Unit tests observed to segfault or hang in several occasions
Running unittest_py_mpi with python 2:
...
fem/test_form.py Calling FFC just-in-time (JIT) compiler, this may take some time.
Calling FFC just-in-time (JIT) compiler, this may take some time.
Calling FFC just-in-time (JIT) compiler, this may take some time.
Calling FFC just-in-time (JIT) compiler, this may take some time.
Calling FFC just-in-time (JIT) compiler, this may take some time.
.Segmentation fault (core dumped)
Built target run_unittests_py_mpi
Running unittest_py_mpi with python 3:
...
fem/test_form.py Calling FFC just-in-time (JIT) compiler, this may take some time.
Calling FFC just-in-time (JIT) compiler, this may take some time.
Calling FFC just-in-time (JIT) compiler, this may take some time.
Calling FFC just-in-time (JIT) compiler, this may take some time.
Calling FFC just-in-time (JIT) compiler, this may take some time.
.Calling FFC just-in-time (JIT) compiler, this may take some time.
Calling FFC just-in-time (JIT) compiler, this may take some time.
Calling FFC just-in-time (JIT) compiler, this may take some time.
Calling FFC just-in-time (JIT) compiler, this may take some time.
.sssssssssssSegmentation fault (core dumped)
Built target run_unittests_py_mpi
This was with master + some minor changes, but a segfault was observed on the buildbots a short time ago (as well as some tests hanging).

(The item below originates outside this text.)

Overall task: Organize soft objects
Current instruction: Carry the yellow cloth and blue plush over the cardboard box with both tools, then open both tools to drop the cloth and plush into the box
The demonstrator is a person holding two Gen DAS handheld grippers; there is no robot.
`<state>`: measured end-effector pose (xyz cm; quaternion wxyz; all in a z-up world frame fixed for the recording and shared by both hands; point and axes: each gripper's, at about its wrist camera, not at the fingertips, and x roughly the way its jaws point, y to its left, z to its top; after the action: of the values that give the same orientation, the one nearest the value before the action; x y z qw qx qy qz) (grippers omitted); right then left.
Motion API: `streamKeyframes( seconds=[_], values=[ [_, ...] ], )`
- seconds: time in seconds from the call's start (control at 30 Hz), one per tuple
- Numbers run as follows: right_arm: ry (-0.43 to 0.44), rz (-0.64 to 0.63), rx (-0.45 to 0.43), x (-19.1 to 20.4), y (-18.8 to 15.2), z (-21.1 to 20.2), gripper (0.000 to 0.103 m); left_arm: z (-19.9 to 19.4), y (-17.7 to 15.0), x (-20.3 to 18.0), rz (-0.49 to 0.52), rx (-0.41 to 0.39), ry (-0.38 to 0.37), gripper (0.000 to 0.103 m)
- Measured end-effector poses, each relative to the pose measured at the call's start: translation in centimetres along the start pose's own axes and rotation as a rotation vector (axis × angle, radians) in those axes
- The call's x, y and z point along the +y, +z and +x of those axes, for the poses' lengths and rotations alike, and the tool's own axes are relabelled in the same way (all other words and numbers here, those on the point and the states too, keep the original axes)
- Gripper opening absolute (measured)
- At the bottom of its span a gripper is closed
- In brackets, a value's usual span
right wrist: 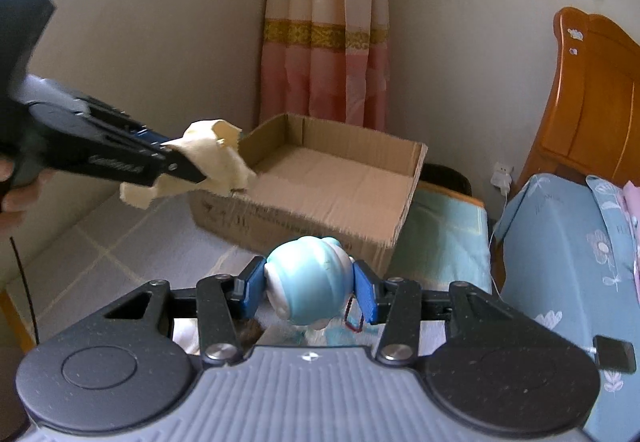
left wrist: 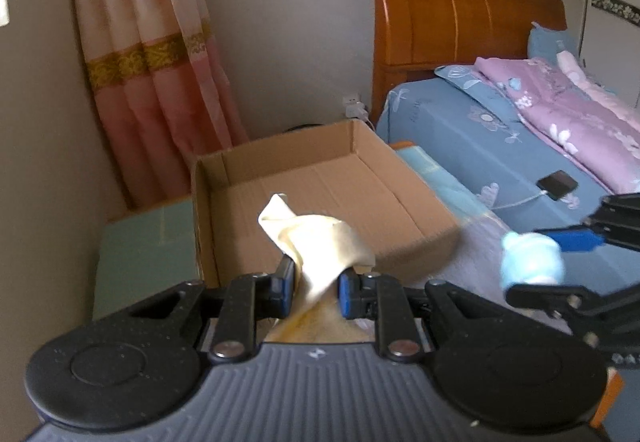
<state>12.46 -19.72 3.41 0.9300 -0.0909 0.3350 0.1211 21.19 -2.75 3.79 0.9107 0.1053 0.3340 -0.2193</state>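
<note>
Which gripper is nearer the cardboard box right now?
Left. The left gripper, shut on a cream cloth, is at the cardboard box, its cloth over the near rim. The right gripper, holding a blue-and-white toy, sits back from the box's front wall.

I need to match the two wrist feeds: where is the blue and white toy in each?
Left wrist view: blue and white toy at right edge, clamped in the right gripper.
Right wrist view: bottom centre, between that gripper's own jaws.
Shared landmark: the open cardboard box just beyond it.
</note>
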Motion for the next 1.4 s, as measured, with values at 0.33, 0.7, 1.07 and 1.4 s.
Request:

Investigation is needed, please try to reproduce on different setups. This is what I did:
cd <dolfin-build-dir>
export INSTANT_CACHE_DIR=`pwd`/instant-cache
export DIJITSO_CACHE_DIR=`pwd`/dijitso-cache
make run_unittests_py_mpi
Comments (21)
-
reporter -
reporter The tests now segfaulted here for the py3 build:
--- Instant: compiling --- .ssCalling FFC just-in-time (JIT) compiler, this may take some time. . function/test_function.py Segmentation fault (core dumped) Built target run_unittests_py_mpi
and here for the py2 build:
fem/test_system_assembler.py .Calling FFC just-in-time (JIT) compiler, this may take some time. ..Calling FFC just-in-time (JIT) compiler, this may take some time. Calling FFC just-in-time (JIT) compiler, this may take some time. .--- Instant: compiling --- Segmentation fault (core dumped) Built target run_unittests_py_mpi
Seems fairly reproducable (although a bit long-winded), so hopefully it can be pinpointed with a debugger session.
Anyone else seen this?
-
reporter @logg @johannes_ring this is important and should be fixed before the release! (@chris_richardson and @garth-wells looks like I originally pinged some other chris and garth and jan here...)
-
reporter Some debugging info:
fem/test_form.py::test_coefficient_derivatives Thread 1 "python" received signal SIGSEGV, Segmentation fault. 0x00007fffdd4e0545 in dolfin::PETScVector::_init (this=0x234db50, range=..., local_to_global_map=std::vector of length 13, capacity 13 = {...}, ghost_indices=std::vector of length 2, capacity 2 = {...}) at ../../dolfin/la/PETScVector.cpp:884 884 ../../dolfin/la/PETScVector.cpp: No such file or directory. A debugging session is active.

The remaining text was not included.